The consideration of prophylactic stabilization of the proximal femur cannot be taken lightly. If performed at the same surgical setting the anesthetic burden to the patient must be considered. In addition, the operating room costs and time will nearly be doubled. Despite this predictable benefit to the prevention of proximal femur fractures, the associated risk might not be acceptable for all patients.
Conclusions
In conclusion, this study demonstrates the potential of the DePuy Synthes FNS to strengthen the proximal femur and serve as prophylactic fixation to prevent a contralateral hip fracture. The results suggest the device may improve the ability of the femur to resist fracture by lowering the peak stress and fracture risk in the proximal femur during a lateral fall across all levels of bone quality. The results also suggest that implantation of the FNS may spare cortical bone from failure during a lateral fall and may shift the burden of cortical bone failure from the femoral neck to the femoral diaphysis. Further work in biomechanical studies are needed to validate these models before consideration for clinical use.
Footnotes
Acknowledgments
This study acknowledges with great thanks Dr R. Dana Carpenter, Associate Professor at University of Colorado Denver, for providing the calibrated femur model and DePuy Synthes for providing the computer aided design files to model the Femoral Neck System implant.
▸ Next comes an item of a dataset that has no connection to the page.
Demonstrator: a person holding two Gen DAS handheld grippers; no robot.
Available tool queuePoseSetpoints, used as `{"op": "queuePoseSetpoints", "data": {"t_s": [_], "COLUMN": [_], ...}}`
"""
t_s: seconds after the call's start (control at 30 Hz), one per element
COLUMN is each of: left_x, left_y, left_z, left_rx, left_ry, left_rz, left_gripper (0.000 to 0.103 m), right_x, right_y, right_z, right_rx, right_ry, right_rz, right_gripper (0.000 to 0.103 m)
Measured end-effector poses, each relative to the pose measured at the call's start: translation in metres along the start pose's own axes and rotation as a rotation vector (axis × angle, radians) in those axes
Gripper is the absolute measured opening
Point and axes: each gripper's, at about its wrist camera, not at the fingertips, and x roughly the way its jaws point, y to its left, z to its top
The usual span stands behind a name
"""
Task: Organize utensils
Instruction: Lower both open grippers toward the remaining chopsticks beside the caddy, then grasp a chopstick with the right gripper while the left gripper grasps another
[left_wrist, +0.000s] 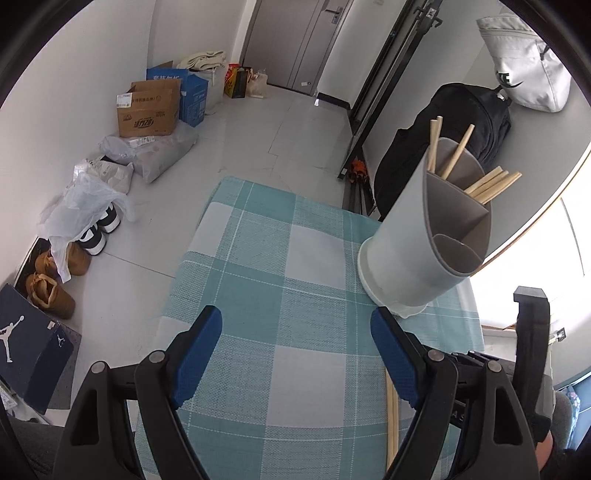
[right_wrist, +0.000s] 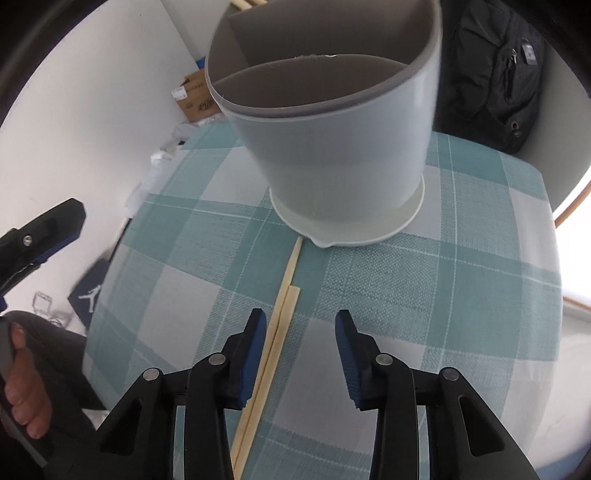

Declaration of Conflicting Interests
The author(s) declared the following potential conflicts of interest with respect to the research, authorship, and/or publication of this article: Julia N. LaMonica (N), Brian Rhee (N), Michael Leslie (N), Steven M. Tommasini (N), Daniel Wiznia (3B-Intellijoint Surgical).
Funding
The author(s) disclosed receipt of the following financial support for the research, authorship, and/or publication of this article: This work was supported by the CTSA Grant UL1 TR001863 from the National Center for Advancing Translational Science (NCATS), a component of the National Institutes of Health (NIH), and NIH Roadmap for Medical Research. Its contents are solely the responsibility of the authors and do not necessarily represent the official view of NIH.
Clinical Significance
Evaluation of a metal implant for contralateral prophylactic femoral neck fracture prevention in the setting of primary hip fracture.